Marta let the screen door slam behind her. She answered on the fourth ring.

“It’s Trip, Mama.”

She knew by his voice he hadn’t called with good news. “Hildemara’s sick again, isn’t she?” She eased herself onto a kitchen chair. Maybe there had been a reason she’d been thinking so much about her eldest daughter lately.

“She’s back in the hospital.”

“She should start getting better then.”

“She’s been there two months and no improvement.”

Two months! “And you’re just telling me about it now?”

“Hildie thought she’d be home in a few weeks. She didn’t want to worry you. We both hoped…” He fell silent again.

Lies, all of it, but Marta could imagine the worry on his face and calmed herself. “How are you managing alone with the children?”

“A neighbor lady takes care of them while I’m at work.”

A neighbor lady. Well, wasn’t that just grand. Hildemara and Trip would rather have a stranger taking care of their children than call her for help. How had this happened? Marta rested her elbows on the table. Holding the phone in one hand, she rubbed her forehead with the other. She could feel a headache coming on. She’d better speak before she couldn’t. “She needs time, I suppose.”

“Time.” His voice choked up. “All she does is worry about hospital bills and leaving me in debt.” He cleared his throat. “She says if she’s going to die, she wants to die at home.”

Marta felt the heat rise up inside her. So Hildemara had given up again. “You remind her she has a husband and two children to live for. She’s not done with this life yet.”

“It’s worse this time. Wanting to live isn’t always enough.”

It seemed Hildemara wasn’t the only one who had given up. Marta thought of her mother. Had she wanted to live? Or had she given up, too? Had she become so tired of the struggle to hold on to life, even for Elise, that she gave up?

“We could use your help, Mama.”

“If you’re asking me to come up and help bury her, the answer is no.”

He drew in a sharp breath and swore. His tone hardened. “Hildie said you wouldn’t help her.”

The words stabbed deep. Marta wanted to say she’d helped Hildemara more than the girl would ever understand, but that wouldn’t help Trip handle what was happening or make Hildemara get better.

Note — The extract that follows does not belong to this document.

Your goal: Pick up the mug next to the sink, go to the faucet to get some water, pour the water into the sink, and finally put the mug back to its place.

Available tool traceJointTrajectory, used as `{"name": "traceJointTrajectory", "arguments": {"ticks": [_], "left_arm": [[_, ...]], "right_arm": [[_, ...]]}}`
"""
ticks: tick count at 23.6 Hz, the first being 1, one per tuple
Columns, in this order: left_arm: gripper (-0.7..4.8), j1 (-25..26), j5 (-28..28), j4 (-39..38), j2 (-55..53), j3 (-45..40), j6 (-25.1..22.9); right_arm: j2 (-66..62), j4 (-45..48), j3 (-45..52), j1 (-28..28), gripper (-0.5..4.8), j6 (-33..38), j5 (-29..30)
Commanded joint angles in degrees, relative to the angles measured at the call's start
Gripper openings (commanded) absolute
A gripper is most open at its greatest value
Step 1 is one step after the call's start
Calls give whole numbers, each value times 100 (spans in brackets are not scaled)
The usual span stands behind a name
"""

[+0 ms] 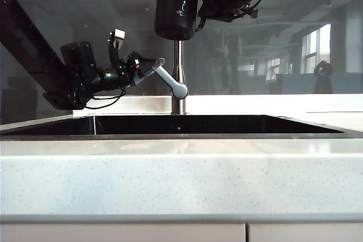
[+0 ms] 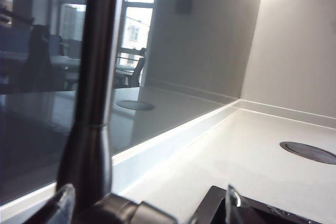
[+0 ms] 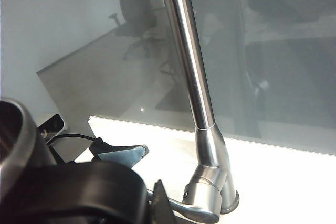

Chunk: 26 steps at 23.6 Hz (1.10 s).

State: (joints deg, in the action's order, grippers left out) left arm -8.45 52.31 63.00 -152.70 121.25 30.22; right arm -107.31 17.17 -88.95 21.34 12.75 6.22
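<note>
Mug [image 1: 176,7]: matte black cylinder, small white logo on the side, hanging high up in front of the faucet pipe, above the sink
Right gripper [image 1: 199,5]: clamped shut on the mug from the right side
Faucet [image 1: 178,77]: thin brushed-steel pipe, lever [image 1: 172,81] angled down low on it
Left gripper [image 1: 152,67]: spread wide with a finger either side of the lever, can't tell if it's actually touching
Sink [image 1: 170,124]: dark, wide, thin metal rim
Surface [image 1: 181,179]: pale speckled stone
Room: dark glass panel behind, windows reflected in it

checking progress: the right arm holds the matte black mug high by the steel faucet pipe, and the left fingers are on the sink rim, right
Not quite. The left gripper has its fingers at the brushed-steel faucet lever, not the dark sink's rim, per the exterior view. The right gripper does hold the matte black mug high.
</note>
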Motion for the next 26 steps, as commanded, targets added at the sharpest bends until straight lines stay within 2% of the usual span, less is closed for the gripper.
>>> {"name": "traceJointTrajectory", "arguments": {"ticks": [1, 8, 15, 19, 26], "left_arm": [[363, 68, -7, -11, 50, 22, -55], [363, 166, -83, -87, 50, 22, -129], [368, 162, 87, -142, 50, 22, -105], [368, 162, 122, -107, 52, 22, 306], [368, 142, 251, -125, 50, 22, 343]], "right_arm": [[90, 280, -63, 7, -2, 46, 9], [90, 282, -63, 7, -1, 46, 9], [90, 280, -63, 7, -1, 46, 9], [90, 280, -63, 7, -1, 46, 9], [90, 280, -63, 7, -1, 46, 7]]}}
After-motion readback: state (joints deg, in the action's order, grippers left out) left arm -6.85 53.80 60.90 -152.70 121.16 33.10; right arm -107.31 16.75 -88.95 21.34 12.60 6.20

Squaring her shoulders, Marta scraped her chair back and stood. “If my daughter can hold on so tight to old grievances, with God’s help, she can hold on to life, too, Trip Arundel.”

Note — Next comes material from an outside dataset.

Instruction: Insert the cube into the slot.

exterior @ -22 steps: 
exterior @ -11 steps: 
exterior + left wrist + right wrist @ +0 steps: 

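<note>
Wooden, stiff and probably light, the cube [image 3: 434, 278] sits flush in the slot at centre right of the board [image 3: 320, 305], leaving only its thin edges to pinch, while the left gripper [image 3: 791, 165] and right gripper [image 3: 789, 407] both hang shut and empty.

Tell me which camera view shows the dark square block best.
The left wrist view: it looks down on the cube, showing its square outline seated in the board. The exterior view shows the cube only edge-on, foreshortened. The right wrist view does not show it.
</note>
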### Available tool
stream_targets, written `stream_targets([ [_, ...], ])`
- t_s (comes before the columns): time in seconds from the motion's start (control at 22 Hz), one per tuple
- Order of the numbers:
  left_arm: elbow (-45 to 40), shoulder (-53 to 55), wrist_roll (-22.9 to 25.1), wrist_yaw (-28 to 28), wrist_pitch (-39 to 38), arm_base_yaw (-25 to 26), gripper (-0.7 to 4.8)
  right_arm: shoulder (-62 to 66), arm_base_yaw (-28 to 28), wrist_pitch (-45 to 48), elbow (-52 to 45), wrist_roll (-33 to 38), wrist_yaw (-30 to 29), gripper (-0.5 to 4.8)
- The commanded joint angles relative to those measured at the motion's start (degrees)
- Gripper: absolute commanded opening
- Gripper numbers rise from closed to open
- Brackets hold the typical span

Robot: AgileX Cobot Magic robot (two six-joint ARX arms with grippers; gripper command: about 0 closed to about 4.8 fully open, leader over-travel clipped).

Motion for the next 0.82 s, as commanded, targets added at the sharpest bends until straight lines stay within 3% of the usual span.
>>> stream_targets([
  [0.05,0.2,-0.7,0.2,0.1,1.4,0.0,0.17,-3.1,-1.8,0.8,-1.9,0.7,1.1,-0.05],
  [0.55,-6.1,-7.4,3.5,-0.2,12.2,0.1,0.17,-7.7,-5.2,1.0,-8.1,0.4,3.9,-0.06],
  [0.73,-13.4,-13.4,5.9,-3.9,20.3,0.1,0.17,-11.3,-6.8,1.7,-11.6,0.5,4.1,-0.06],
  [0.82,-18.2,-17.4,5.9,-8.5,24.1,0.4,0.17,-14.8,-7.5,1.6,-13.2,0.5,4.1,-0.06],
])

“I shouldn’t have called.” He sounded defeated.

“No. You should’ve called sooner! The trouble is I can’t do anything right this minute.” She had things to settle, and she’d have to work quickly. She and Hitch Martin had made a gentleman’s agreement. Maybe it was time to put things into writing. She’d need to talk to Hitch first and then a lawyer. She wanted to make certain things were spelled out good and properly so both she and the Martins benefited.

“I’m sorry,” Trip mumbled, voice tear-soaked.

Her son-in-law sounded so tired, so out of hope, Marta felt the sorrow rise up in her. Would she lose her daughter after all? Would she have to watch Hildemara suffer as Mama had, gasping for breath, coughing up blood into a handkerchief?

“We’re talking now. And we’re going to pray hard and get others praying with us. I’ve got a whole group of women with plenty of time for that kind of work. Come down to Murietta, Trip. I’ll have to get busy and sort out a few things here. But you come. Do you hear me?”

“Yes, ma’am.”

“Good. We can sit under the bay tree and talk about what I can and can’t do.”

Trip said he’d drive down with the children on Saturday.


* * *

Marta sat down and wrote a list in her journal. First things first. Talk to Hitch and Donna about taking over the ranch. Hitch had said today he’d like to have a place of his own someday. Running this place in her absence would move him toward that goal. They’d need a legal contract to protect both of them. Charles Landau had a good reputation as a lawyer. She had accounts at the hardware store and feed and grain. She’d add Hitch to them so he could get what he needed without having to clear everything through her. She needed to copy the ranch maintenance schedule from her journal and give that to Hitch as well, though he seemed to know it already. Niclas had wanted to be sure she knew what needed to be done and when throughout the year.